(YOUR TASK): In the entries that follow, find the line containing "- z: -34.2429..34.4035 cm" and the line containing "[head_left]", then retype exactly the lines from the first through the second, pictures excluded.

BEGIN

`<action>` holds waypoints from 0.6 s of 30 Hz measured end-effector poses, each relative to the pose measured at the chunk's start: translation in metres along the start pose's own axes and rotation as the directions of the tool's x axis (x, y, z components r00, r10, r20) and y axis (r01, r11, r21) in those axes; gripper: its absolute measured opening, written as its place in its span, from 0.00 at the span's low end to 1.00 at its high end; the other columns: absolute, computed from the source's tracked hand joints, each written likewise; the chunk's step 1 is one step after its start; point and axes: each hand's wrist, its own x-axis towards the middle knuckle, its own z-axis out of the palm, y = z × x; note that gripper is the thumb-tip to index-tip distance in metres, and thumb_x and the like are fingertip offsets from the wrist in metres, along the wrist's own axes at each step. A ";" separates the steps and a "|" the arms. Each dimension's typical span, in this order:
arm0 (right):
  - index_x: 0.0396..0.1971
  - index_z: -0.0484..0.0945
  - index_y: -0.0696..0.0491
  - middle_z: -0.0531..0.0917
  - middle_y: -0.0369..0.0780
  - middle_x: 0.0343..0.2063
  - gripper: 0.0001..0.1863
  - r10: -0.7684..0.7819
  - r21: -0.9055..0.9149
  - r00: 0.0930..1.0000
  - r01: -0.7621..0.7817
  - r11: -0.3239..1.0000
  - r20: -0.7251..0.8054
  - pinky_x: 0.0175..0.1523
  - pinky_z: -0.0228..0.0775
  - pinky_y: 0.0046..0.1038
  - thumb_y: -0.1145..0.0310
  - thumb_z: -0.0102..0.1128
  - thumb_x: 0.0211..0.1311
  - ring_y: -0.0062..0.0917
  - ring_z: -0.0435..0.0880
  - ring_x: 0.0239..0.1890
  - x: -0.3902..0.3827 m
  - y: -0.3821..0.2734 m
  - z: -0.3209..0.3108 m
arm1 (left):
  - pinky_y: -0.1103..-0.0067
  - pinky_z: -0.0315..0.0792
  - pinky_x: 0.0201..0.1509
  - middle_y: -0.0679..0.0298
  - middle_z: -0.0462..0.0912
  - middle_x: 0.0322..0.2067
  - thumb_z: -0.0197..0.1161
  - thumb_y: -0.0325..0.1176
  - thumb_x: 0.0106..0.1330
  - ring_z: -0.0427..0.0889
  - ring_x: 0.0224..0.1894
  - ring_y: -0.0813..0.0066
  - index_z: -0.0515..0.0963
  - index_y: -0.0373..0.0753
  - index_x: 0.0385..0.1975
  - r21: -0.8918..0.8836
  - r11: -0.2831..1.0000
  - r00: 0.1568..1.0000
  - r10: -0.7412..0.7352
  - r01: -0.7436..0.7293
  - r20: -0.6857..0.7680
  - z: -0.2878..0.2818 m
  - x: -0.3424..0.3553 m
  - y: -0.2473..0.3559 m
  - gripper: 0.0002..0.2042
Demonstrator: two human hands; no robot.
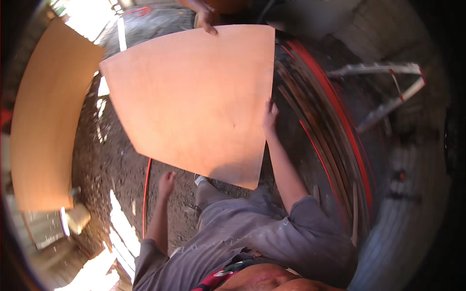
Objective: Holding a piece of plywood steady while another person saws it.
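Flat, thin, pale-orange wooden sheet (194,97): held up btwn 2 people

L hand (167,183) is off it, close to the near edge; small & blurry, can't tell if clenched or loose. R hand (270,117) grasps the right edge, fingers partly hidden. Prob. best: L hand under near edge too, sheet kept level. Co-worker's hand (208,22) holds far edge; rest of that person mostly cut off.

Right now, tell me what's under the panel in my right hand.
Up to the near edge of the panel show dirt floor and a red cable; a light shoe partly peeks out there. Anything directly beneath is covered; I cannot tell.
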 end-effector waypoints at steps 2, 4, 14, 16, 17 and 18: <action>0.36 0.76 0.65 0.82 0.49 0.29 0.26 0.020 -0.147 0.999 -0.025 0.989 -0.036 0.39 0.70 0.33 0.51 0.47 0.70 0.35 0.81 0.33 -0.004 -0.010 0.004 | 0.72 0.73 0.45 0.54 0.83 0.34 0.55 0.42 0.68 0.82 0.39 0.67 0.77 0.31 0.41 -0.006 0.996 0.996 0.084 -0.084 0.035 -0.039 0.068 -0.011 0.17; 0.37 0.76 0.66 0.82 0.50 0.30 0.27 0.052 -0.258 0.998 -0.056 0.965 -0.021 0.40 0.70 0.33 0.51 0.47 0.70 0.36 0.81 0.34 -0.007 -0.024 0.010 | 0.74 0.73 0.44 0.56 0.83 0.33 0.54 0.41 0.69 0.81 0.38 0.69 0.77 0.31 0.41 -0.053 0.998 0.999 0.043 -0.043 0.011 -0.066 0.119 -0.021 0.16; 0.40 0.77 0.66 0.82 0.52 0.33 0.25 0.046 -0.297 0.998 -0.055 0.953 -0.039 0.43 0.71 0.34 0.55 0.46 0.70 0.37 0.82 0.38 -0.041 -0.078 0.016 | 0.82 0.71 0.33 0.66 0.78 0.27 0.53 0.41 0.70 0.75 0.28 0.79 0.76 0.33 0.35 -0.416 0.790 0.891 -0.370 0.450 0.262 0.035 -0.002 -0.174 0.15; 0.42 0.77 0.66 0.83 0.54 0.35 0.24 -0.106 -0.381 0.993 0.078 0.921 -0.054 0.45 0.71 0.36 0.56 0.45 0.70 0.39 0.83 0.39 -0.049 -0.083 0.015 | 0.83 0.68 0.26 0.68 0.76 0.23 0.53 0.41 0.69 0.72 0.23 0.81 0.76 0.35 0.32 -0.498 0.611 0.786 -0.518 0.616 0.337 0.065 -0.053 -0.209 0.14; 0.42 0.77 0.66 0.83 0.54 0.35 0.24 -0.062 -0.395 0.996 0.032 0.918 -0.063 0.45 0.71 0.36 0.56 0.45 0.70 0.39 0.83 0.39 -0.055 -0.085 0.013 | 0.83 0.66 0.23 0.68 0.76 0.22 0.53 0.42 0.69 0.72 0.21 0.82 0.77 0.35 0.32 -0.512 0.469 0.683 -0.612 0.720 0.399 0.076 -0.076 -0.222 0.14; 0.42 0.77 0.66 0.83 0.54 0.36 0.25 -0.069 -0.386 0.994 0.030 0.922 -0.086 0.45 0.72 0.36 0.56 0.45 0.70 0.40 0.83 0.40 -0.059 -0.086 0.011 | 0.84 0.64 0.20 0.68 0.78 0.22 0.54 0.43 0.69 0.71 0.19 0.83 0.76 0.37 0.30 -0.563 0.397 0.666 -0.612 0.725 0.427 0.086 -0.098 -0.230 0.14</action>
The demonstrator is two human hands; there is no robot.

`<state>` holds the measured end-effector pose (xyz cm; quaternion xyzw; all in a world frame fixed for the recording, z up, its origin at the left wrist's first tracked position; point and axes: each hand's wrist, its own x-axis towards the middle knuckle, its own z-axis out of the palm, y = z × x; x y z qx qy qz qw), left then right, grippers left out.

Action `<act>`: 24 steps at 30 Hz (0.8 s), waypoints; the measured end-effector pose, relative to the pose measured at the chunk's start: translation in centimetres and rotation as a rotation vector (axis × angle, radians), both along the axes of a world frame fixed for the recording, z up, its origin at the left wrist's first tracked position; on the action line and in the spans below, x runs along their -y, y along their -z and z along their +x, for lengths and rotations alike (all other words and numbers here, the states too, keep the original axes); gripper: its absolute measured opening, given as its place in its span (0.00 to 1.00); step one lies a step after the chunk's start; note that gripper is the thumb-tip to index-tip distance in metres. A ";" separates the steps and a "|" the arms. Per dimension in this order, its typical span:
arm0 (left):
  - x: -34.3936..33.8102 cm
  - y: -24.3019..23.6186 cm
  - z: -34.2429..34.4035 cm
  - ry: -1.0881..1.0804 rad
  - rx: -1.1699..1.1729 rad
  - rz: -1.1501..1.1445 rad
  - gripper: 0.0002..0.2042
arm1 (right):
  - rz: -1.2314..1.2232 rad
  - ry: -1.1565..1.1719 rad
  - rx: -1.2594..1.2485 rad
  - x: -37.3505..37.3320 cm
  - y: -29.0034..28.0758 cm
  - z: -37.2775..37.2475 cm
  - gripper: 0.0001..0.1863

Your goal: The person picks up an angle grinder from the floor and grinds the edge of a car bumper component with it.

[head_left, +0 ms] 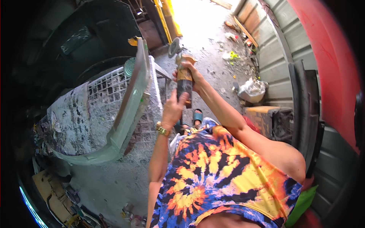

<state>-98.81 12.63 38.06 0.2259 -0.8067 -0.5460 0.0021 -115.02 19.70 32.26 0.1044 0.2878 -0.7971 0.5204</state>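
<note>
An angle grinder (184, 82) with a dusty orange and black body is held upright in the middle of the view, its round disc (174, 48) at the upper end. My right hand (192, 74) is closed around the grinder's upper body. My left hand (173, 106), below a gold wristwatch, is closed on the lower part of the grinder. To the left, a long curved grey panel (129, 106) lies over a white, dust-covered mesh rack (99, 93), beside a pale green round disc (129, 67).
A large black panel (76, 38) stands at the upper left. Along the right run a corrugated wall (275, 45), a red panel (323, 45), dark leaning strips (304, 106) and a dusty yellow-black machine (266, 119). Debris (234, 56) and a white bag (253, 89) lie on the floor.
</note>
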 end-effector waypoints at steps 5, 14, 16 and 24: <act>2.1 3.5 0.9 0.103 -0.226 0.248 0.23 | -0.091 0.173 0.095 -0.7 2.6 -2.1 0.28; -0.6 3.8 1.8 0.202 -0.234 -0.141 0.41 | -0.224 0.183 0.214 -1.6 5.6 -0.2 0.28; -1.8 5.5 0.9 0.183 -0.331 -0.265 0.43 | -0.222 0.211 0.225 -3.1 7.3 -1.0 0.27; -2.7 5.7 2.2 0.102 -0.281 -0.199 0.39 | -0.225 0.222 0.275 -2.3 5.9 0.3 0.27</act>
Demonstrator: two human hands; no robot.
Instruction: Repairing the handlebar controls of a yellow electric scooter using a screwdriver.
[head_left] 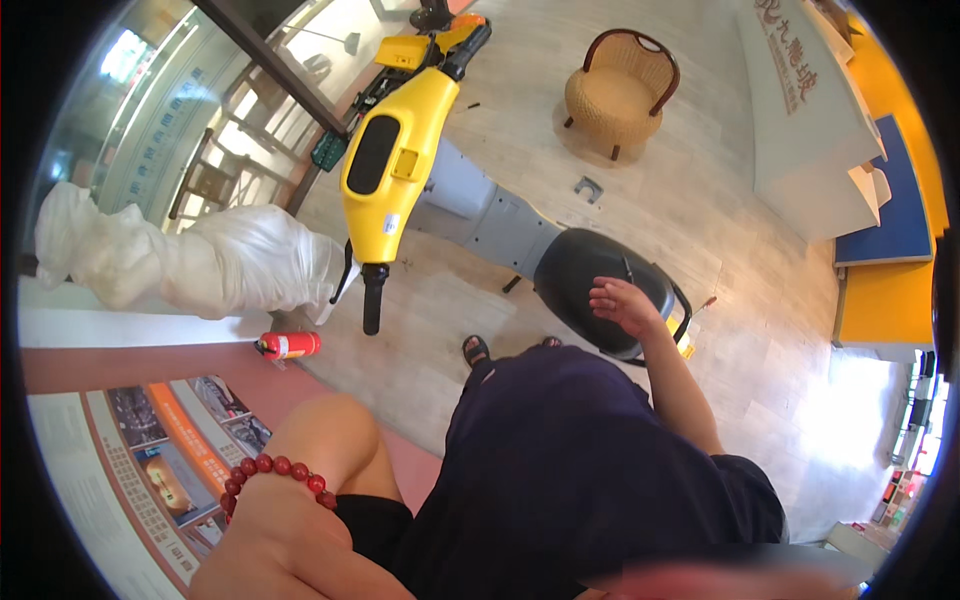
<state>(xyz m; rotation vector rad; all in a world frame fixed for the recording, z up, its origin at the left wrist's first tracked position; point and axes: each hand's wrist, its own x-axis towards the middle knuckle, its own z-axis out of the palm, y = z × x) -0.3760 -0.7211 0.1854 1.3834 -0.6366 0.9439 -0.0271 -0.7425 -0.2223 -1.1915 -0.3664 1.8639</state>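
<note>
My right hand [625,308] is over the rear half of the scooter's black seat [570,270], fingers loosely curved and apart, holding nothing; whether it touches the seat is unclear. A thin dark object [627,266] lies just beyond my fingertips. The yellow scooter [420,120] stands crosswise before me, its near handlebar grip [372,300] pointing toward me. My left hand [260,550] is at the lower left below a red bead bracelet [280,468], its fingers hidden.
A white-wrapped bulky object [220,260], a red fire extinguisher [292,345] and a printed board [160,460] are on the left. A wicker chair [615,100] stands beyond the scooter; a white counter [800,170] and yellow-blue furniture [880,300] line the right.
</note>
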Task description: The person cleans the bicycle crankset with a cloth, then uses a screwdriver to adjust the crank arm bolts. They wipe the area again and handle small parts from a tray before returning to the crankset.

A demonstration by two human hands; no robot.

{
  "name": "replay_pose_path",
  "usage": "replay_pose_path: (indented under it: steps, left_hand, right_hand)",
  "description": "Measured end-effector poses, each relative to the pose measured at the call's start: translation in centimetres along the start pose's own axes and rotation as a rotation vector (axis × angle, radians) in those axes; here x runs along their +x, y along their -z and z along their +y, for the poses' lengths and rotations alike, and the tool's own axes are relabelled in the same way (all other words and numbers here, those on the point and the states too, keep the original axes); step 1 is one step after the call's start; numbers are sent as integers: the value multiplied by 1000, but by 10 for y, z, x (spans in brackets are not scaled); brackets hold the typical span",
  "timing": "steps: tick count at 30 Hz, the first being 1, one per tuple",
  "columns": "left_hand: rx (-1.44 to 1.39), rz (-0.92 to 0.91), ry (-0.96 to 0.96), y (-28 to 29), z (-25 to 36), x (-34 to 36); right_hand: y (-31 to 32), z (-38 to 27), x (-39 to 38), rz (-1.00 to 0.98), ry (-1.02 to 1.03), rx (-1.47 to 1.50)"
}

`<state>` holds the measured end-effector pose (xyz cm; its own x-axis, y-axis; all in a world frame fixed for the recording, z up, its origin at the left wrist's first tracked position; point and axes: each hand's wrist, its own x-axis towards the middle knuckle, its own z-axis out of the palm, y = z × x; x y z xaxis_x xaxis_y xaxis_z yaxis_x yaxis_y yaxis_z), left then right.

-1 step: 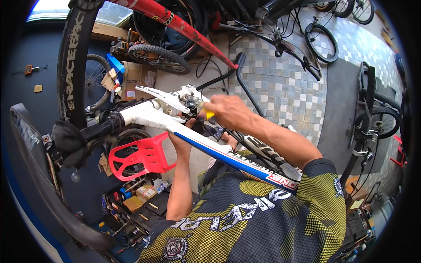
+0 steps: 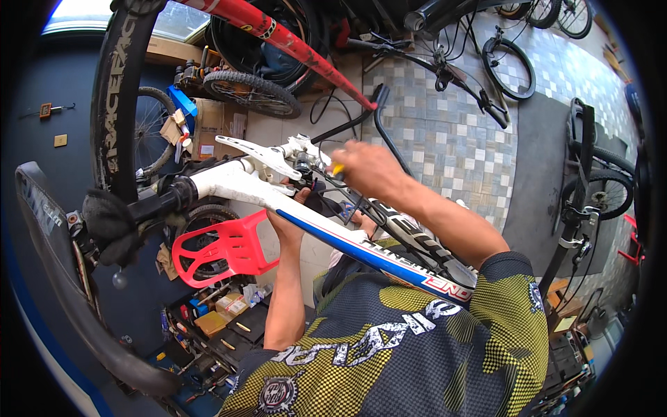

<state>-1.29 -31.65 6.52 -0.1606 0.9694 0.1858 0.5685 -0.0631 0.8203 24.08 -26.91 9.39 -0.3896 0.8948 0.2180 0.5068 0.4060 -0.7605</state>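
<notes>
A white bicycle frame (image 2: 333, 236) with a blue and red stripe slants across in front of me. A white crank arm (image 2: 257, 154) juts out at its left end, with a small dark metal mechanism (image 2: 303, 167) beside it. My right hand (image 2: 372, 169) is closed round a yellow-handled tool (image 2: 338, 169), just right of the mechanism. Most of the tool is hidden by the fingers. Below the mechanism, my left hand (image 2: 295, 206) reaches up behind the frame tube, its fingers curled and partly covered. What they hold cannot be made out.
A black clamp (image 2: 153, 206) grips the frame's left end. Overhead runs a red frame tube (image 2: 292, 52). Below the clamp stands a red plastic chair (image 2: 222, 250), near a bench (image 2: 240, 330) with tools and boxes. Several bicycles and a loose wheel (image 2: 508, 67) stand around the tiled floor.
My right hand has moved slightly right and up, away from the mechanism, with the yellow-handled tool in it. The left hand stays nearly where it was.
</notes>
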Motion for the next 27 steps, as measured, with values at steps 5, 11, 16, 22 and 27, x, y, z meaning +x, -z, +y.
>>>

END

(OUTPUT OF THE EXERCISE):
  - z: -34.2429..34.4035 cm
  - ry: -1.0881..1.0804 rad
  - rx: -1.1699..1.1729 rad
  - rz: -1.1501..1.1445 rad
  - gripper: 0.0002..0.2042
arm1 (right):
  - rz: -1.2314..1.2232 rad
  - ry: -1.1565..1.1719 rad
  - rx: -1.2594..1.2485 rad
  - x: -37.3505..37.3320 cm
  - y: -29.0034..28.0758 cm
  - z: -37.2775..37.2475 cm
  - gripper: 0.0001..0.1863

Your goal: The person picks up an angle grinder from the floor and grinds the edge of a car bumper component with it.

[head_left, +0 ms] 

<state>-98.81 12.63 38.06 0.2259 -0.8067 -0.5460 0.0021 -115.02 19.70 32.26 0.1044 0.2878 -0.7971 0.5204</state>
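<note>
An angle grinder (184, 82) with a dusty orange and black body is held upright in the middle of the view, its round disc (174, 48) at the upper end. My right hand (192, 74) is closed around the grinder's upper body. My left hand (173, 106), below a gold wristwatch, is closed on the lower part of the grinder. To the left, a long curved grey panel (129, 106) lies over a white, dust-covered mesh rack (99, 93), beside a pale green round disc (129, 67).
A large black panel (76, 38) stands at the upper left. Along the right run a corrugated wall (275, 45), a red panel (323, 45), dark leaning strips (304, 106) and a dusty yellow-black machine (266, 119). Debris (234, 56) and a white bag (253, 89) lie on the floor.
</note>
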 end-effector waypoints at steps 5, 14, 16 and 24: <act>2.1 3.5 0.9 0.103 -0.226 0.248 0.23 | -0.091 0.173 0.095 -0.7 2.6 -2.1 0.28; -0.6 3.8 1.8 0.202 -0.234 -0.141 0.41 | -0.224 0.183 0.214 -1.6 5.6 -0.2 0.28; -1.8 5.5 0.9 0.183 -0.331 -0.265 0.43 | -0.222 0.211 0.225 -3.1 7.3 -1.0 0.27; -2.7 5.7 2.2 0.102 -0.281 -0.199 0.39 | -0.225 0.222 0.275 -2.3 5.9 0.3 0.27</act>
Demonstrator: two human hands; no robot.
Instruction: Repairing the handlebar controls of a yellow electric scooter using a screwdriver.
[head_left] 

This output has been written out in full.